For the first time in nearly four years, Tesla posted a fall in quarterly deliveries and missed Wall Street estimates. The performance has been described as “ugly” as price cuts failed to stir up demand in a highly competitive market.
The company’s shares fell 5.3% in early trading and were on track to lose about $30 billion in market value.
The electric automaker’s deliveries fell 8.5% from a year ago.
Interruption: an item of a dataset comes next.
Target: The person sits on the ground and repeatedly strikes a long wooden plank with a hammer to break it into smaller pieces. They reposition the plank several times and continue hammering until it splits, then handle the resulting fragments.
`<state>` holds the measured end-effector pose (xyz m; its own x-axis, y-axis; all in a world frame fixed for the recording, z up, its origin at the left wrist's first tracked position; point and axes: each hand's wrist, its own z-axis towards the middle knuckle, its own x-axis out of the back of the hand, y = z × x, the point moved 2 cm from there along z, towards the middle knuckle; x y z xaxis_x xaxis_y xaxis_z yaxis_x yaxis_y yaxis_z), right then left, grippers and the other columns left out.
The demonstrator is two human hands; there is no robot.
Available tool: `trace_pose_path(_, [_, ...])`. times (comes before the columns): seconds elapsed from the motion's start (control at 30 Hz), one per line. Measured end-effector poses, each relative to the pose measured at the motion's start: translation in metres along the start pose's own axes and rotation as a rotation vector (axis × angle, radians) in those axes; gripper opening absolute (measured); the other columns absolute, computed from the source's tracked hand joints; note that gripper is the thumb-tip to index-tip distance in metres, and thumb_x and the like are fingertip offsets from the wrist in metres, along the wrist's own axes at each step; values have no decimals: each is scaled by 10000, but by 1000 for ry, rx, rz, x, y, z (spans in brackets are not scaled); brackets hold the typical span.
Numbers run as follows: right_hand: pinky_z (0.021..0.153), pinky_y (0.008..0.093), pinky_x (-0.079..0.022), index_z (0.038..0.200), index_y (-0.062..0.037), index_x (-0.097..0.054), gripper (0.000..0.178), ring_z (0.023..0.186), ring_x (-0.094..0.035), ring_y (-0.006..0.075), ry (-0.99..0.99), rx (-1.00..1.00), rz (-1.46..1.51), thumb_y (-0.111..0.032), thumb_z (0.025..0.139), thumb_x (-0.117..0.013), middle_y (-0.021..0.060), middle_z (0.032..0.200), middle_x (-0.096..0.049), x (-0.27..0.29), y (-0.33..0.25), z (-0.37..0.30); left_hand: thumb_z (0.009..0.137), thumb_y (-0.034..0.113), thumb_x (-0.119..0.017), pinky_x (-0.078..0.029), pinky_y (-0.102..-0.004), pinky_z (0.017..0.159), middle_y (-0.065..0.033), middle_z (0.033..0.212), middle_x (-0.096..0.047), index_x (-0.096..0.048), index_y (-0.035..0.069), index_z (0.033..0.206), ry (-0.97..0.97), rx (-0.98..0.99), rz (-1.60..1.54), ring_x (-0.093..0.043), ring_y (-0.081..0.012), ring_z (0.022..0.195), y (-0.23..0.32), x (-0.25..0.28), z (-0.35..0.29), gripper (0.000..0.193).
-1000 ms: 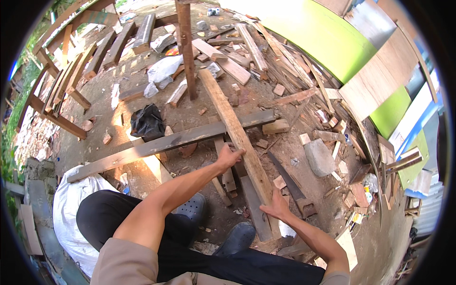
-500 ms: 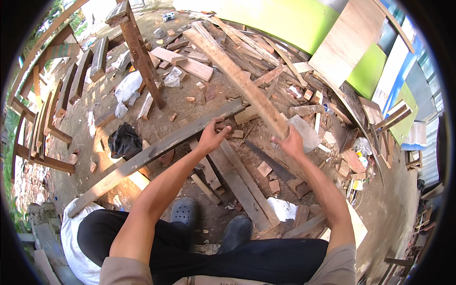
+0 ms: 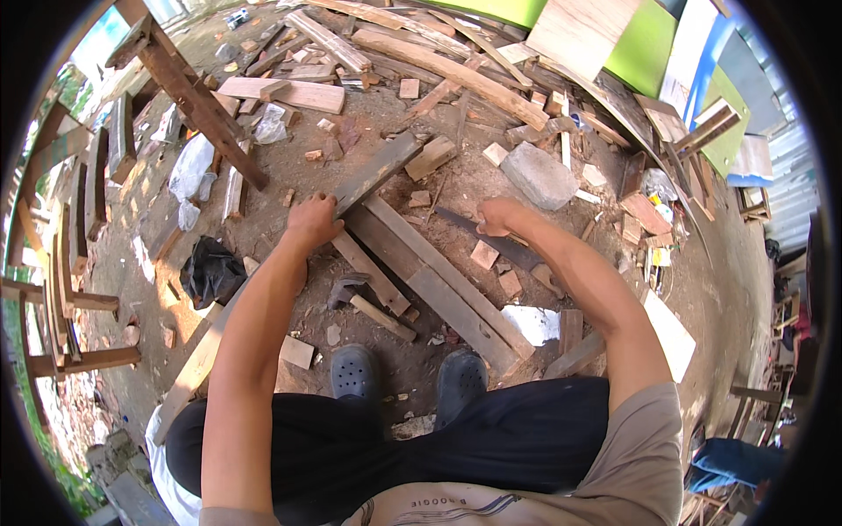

The last time it posted a sales fall was in the second quarter of 2020 when the COVID-19 pandemic forced the automaker to shut down production.
Although, Tesla’s market capitalization is still well above the combined valuation of Toyota Motors, Mercedes-Benz and Porsche.
A Deutsche Bank analyst, Emmanuel Rosner wrote, “The discrepancy between deliveries and production implies ~46k in incremental inventory, which confirms that beyond the known production bottleneck, there may also be a serious demand issue,”
Wall Street on average had expected Tesla to deliver 454,200 vehicles, according to 18 analysts polled by Visible Alpha.
In January, Tesla had warned of “notably lower” sales growth this year as it focuses on the production of its next-generation electric vehicle.
Meanwhile, California-based EV maker Rivian Automotive market estimates for quarterly vehicle production on Tuesday as the firm transitions to new suppliers for fresh materials for its vehicles.
Rivian reported a sequential decline of 3% for first-quarter deliveries, a smaller drop than the company’s previous forecast of 10% to 15% in February.